In the aftermath of these attacks, evidence emerged of a fierce conflict developing between DragonForce and RansomHub. Initially, signals indicated potential collaboration, as a post appeared on RansomHub’s leak site welcoming DragonForce into the cartel fold.

However, a subsequent DragonForce communication alluded to a collaboration with RansomHub, indicating that the latter was shifting operations to DragonForce’s infrastructure. Contrarily, a follow-up message indicated that RansomHub had not endorsed DragonForce’s proposal, expressed by the note, “RansomHub hope you are doing well, consider our offer! We are waiting for everyone in our ranks.”

Shortly thereafter, RansomHub’s leak site unexpectedly went offline, displaying a tribute message, which suggested a significant operational disruption. Researchers noted that this relationship seemed less like cooperation and more akin to a hostile acquisition by DragonForce.

In retaliation, a known RansomHub actor reportedly defaced the DragonForce homepage, conveying a veiled accusation of betrayal and possible collusion with law enforcement.

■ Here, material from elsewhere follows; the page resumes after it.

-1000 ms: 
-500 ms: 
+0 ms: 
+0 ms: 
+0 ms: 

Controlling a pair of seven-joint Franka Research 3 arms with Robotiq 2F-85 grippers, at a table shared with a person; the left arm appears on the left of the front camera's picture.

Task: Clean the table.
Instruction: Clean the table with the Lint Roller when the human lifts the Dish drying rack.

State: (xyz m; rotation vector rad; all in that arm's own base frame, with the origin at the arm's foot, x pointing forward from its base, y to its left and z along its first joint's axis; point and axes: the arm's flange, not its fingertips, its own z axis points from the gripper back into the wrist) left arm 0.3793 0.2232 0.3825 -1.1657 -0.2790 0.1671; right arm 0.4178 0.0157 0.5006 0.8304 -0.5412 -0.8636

Impact of Internal Warfare on Threat Landscape

The ongoing strife between DragonForce and its competitors illustrates an effort to attain dominance within the ransomware arena, inspired by the successful operational frameworks of established RaaS entities like LockBit. In the wake of several high-profile law enforcement initiatives that have disrupted notorious ransomware groups, the ecosystem has become increasingly fragmented, with many groups vying for prominence.

Experts emphasize that while internal conflicts among these ransomware groups can disrupt their operations, they do not mitigate the overall risk faced by organizations. On the contrary, increased competition may precipitate more erratic and opportunistic attacks as groups escalate their efforts to assert dominance and capitalize on stolen data in innovative ways.

Organizations are advised to reassess their incident response protocols, threat intelligence frameworks, and third-party risk management strategies to maintain resilience in an environment characterized by pronounced volatility and escalating threats.